While St. Peter famously declares, "Art and religion (they are the same thing, in the end, of course)" (PH 69), in Mosquitoes the link is a facile murmur: "Artistic temperament . . . so spiritual" (M 20). But at one point art and religion appear to be the same thing in the end, even on Faulkner's beached yacht: Dawson Fairchild is accused of clinging to "his conviction [about American art] for the old reason: it's good enough to live with and comfortable to die with-like a belief in immortality. Insurance against doubt or alarm" (184).

Turning to Cather's second ideational triad, Faulkner also tries his hand, in Mosquitoes, at connections to be made between chance, utility, and design.

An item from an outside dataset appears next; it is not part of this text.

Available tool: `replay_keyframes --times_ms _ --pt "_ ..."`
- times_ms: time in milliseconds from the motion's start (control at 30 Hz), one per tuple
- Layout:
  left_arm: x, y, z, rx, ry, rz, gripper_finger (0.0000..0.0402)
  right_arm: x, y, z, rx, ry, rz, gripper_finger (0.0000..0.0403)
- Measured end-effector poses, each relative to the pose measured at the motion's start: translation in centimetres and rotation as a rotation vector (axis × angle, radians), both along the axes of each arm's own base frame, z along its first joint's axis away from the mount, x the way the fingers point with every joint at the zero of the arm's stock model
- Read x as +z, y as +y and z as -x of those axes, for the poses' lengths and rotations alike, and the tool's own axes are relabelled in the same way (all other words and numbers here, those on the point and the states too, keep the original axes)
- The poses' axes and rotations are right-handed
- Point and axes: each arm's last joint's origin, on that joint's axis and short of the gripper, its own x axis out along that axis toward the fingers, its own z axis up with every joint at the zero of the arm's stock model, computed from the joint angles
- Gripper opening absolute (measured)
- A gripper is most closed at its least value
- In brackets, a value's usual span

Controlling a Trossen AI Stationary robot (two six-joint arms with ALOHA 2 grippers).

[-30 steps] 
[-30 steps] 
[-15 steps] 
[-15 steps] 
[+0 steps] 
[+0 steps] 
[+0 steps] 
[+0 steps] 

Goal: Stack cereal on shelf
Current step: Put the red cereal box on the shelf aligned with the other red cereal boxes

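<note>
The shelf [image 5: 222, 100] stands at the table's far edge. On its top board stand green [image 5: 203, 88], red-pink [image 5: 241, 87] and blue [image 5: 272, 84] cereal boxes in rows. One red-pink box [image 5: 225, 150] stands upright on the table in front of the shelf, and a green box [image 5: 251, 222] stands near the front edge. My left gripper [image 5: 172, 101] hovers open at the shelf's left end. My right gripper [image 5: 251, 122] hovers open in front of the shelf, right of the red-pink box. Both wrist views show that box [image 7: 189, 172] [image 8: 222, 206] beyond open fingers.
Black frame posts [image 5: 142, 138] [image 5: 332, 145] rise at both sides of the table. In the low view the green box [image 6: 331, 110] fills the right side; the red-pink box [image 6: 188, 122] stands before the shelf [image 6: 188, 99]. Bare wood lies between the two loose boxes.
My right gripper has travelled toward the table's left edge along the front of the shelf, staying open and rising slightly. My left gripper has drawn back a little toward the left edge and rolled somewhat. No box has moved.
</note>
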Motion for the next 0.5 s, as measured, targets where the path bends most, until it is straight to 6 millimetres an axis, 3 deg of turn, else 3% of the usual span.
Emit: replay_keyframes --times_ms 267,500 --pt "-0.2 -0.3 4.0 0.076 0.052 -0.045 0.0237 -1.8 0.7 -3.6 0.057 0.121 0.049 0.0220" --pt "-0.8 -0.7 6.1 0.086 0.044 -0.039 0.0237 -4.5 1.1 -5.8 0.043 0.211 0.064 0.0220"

Cather crystallizes these possibilities most succinctly in "Tom Outland's Story," which begins by stressing chance: in Tom's job as a call boy he must retrieve men from their games of chance behind the Ruby Light saloon. The theme proceeds through Tom's chance discovery of Cliff City and ends with his going off to war on the chance that he will find Roddy Blake. Once by chance ensconced on the Blue Mesa, Tom hears Father Duchene describe the cliff dwellers in terms of the useful designs of their lives, designs based on utility: "Their life, compared to that of our roving Navajos, must have been quite complex. There is unquestionably a distinct feeling for design in what you call the Cliff City. Buildings are not grouped like that by pure accident, though convenience probably had much to do with it. Convenience often dictates very sound design" (PH 219).

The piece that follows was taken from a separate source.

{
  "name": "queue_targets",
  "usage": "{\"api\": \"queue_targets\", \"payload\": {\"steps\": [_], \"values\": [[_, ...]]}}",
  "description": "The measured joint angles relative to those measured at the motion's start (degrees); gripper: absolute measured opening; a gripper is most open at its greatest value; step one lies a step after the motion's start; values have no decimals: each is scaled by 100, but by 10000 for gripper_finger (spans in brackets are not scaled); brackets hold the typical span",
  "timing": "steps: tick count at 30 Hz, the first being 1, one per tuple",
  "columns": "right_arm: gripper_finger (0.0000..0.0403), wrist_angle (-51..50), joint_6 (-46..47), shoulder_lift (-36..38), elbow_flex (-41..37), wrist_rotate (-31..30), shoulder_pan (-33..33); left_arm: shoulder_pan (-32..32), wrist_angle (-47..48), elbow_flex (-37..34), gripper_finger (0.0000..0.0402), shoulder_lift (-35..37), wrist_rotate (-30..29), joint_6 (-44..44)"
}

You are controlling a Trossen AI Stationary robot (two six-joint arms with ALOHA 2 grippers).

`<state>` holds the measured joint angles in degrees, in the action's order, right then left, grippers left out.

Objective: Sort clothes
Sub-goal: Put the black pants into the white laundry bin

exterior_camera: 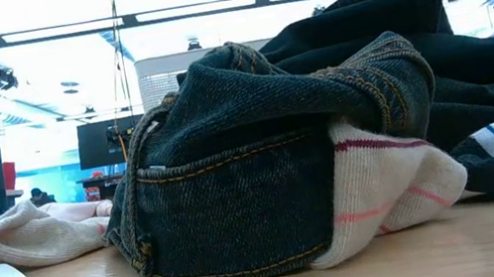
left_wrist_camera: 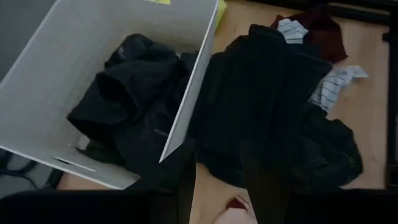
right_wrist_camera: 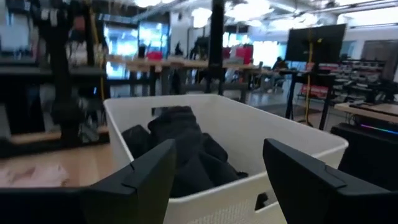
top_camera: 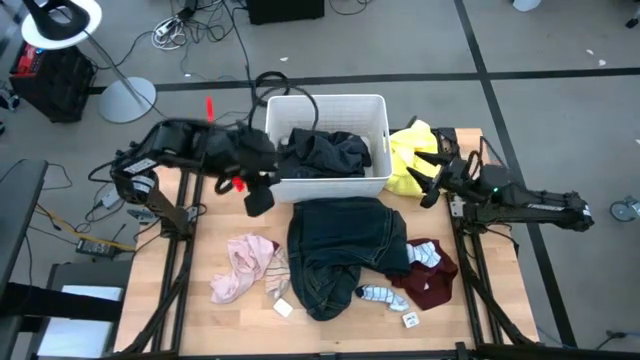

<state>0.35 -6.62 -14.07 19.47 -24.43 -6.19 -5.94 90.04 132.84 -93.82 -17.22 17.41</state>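
Note:
A white bin (top_camera: 372,110) at the table's far middle holds a dark garment (top_camera: 322,152), which also shows in the left wrist view (left_wrist_camera: 124,93). Dark navy jeans (top_camera: 345,250) lie crumpled in front of the bin. A pale pink garment (top_camera: 245,265) lies to their left. A maroon garment (top_camera: 432,283) and striped socks (top_camera: 380,293) lie to their right. A yellow garment (top_camera: 408,158) lies right of the bin. My left gripper (top_camera: 258,195) is open and empty at the bin's near left corner. My right gripper (top_camera: 425,168) is open and empty over the yellow garment, facing the bin (right_wrist_camera: 249,137).
Small white tags (top_camera: 283,308) lie on the wood near the table's near edge. In the low view the jeans (exterior_camera: 263,176) rest on a striped sock (exterior_camera: 386,186), with the pink garment (exterior_camera: 22,236) to the left. Cables and a lamp stand lie on the floor beyond the table.

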Motion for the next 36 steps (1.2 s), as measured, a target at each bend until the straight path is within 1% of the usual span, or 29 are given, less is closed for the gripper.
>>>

The resultant city is recognized by a Catholic priest as "a sacred spot" where people "built themselves into this mesa and humanized it" (221). St. Peter struggles with the same triadic conundrum of chance-utility-design: "All the most important things in his life, St. Peter sometimes reflected, had been determined by chance. His education in France had been an accident. His married life had been happy largely through a circumstance with which neither he nor his wife had anything to do.... Tom Outland had been a stroke of chance he couldn't possibly have imagined . . . it was all fantastic" (257).

In the wake of such chances, St. Peter holds on to the forms that imply both "cruel biological necessities" (21) and the designs of his domestic life. That is, he holds tight to the utilitarian forms that by chance come to represent patterns or designs his life has fallen into. He holds chance, utility, and design together in his mind to symbolize wholeness-as Melville's Ishmael holds the triad of chance-free will-necessity. It is in such a frame of mind that St. Peter thinks, "His career, his wife, his family, were not his life at all, but a chain of events which had happened to him. All these things had nothing to do with the person he was in the beginning" (264).

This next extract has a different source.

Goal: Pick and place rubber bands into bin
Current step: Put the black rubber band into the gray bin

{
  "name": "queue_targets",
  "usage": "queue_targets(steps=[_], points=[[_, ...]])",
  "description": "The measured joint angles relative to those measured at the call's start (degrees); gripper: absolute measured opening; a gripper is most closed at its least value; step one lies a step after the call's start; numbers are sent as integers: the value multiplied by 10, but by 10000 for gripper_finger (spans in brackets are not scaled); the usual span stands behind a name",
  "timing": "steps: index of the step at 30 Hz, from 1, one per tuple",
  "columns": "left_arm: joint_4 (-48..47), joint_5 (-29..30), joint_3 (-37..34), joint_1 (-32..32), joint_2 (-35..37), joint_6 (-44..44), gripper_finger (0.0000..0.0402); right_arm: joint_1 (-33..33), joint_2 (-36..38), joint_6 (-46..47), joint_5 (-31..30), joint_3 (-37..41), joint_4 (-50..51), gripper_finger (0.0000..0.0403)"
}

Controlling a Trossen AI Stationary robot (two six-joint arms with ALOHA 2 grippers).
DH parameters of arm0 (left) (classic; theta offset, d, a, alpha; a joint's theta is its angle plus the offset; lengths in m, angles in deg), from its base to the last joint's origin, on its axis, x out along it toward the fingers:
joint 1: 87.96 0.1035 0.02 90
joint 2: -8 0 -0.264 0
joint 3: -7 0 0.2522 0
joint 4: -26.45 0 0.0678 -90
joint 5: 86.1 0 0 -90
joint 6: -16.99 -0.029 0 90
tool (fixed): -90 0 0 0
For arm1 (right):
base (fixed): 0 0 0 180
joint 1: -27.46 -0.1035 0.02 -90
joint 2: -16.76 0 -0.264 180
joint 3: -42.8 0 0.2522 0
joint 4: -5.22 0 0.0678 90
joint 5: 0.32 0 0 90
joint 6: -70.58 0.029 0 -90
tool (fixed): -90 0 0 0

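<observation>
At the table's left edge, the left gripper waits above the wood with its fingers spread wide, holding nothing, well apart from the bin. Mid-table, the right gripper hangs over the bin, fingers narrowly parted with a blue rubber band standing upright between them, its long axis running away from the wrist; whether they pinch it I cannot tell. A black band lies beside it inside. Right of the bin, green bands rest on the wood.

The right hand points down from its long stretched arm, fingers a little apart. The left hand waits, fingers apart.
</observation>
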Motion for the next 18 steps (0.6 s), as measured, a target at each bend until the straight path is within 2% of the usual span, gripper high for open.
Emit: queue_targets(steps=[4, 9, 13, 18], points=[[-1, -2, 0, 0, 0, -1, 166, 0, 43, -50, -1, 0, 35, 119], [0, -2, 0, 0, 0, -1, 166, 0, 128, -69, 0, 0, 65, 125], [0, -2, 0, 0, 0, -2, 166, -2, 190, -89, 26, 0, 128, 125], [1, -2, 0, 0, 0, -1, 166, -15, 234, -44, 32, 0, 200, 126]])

Faulkner shrewdly spots these thematic connections. He also sees the clear injunction to deal with them that is implied in St. Peter's observation that "the human mind, the individual mind, has always been made more interesting by dwelling on the old riddles, even if-it makes nothing of them" (68). Faulkner seems determined to make his characters, at least his sculptor Gordon, interesting. So Gordon strolls his wharf thinking, "Form and utility... Or form and chance. Or chance and utility" as "he walked, surrounded by ghosts" (M 47). And 1, for one, catching sight of all these Cather buzzwords and riddles, register that Gordon is more interesting for dwelling on them.

In the course of The Professor's House St. Peter concludes that "the design of his life had been the work of this secondary social man, the lover." None of it had anything to do with "his original ego," who is "the Kansas boy who had come back to St. Peter" during that summer he spends alone (PH 2-65). St. Peter concludes that "adolescence grafted a new creature into the original one, and that the complexion of a man's life was largely determined by how well or ill his original self and his nature as modified by sex rubbed on together" (267). Faulkner appears to have taken this passage quite seriously, with its implication that sex comes into life as a graft, an intrusion. Gordon, the most sympathetic character among Faulkner's crew, chooses not to get involved personally with intrusive sexual relationships but to cherish a marble torso and to frequent brothels.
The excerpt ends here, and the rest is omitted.